Stoltenberg, meanwhile, said: “I am confident we’ll be able to find common ground, consensus on how to move on membership issues.”

Ankara voiced its opposition to the accession process on Friday when Turkish President Recep Tayyip Erdogan said that his nation does not view Finland and Sweden’s bid to join the alliance positively, accusing them both of backing terrorism.

The Turkish leader criticized both countries’ alleged support for Kurdish activists and others whom Turkey considers “terrorists.”

He argued that Turkey does not want to repeat the “mistake” it made when Ankara approved Greece’s entry into NATO, after which Ankara contends that Athens manipulated the alliance against Turkey.

Finnish President Sauli Niinisto and Prime Minister Sanna Marin officially confirmed Finland’s intention to join NATO on Sunday, although that plan must be approved by the country’s parliament.

“Today is a historic day, a new era opens. A protected Finland is born as part of a stable, strong Nordic region aware of its responsibilities,” Niinisto said at a press conference in Helsinki.

Sweden’s ruling Social Democratic Party also gave a green light to the country’s application for NATO membership after a special meeting on Sunday.

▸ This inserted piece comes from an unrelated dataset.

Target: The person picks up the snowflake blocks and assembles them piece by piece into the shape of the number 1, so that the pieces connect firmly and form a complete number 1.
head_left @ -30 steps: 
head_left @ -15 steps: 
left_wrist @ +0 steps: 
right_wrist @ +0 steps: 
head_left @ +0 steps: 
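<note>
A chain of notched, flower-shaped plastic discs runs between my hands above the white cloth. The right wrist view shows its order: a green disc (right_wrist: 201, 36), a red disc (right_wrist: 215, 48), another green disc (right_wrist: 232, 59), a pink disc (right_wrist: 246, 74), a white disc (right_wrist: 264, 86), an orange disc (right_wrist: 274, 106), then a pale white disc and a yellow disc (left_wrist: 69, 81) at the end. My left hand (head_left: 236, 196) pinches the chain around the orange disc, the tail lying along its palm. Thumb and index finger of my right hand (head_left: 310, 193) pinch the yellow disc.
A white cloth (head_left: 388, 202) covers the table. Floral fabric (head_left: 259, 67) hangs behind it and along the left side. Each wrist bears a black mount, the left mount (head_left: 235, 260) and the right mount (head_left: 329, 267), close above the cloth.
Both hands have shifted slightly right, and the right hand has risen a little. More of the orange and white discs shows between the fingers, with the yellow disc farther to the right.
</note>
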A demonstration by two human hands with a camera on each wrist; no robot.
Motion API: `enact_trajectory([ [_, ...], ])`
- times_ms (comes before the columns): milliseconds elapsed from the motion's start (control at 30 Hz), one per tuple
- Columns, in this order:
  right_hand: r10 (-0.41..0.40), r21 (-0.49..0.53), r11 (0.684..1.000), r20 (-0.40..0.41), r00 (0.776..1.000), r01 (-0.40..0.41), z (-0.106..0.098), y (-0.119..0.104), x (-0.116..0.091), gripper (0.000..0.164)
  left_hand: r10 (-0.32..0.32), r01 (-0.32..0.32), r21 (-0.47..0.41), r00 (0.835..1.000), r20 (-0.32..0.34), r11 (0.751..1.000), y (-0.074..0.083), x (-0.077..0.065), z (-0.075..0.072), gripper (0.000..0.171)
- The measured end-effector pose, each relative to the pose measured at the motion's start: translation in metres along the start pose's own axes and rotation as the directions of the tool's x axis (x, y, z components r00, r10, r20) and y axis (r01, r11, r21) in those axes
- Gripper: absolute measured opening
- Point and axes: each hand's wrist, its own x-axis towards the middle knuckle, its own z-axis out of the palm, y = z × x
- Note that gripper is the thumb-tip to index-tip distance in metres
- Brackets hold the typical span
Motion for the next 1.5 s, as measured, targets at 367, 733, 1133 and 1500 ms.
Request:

Both Finland and Sweden’s switch of their decades-long military non-alignment policy comes in response to Russia’s attack on its neighbor.

The invasion of Ukraine shows “in a brutal way why we need the union. Peace does not come from heaven,” Baerbock said during the 30-member alliance meeting.

Meanwhile, Blinken voiced Washington’s full support for NATO expansion and reiterated support for Ukraine in its war against Russia “for as long as necessary.”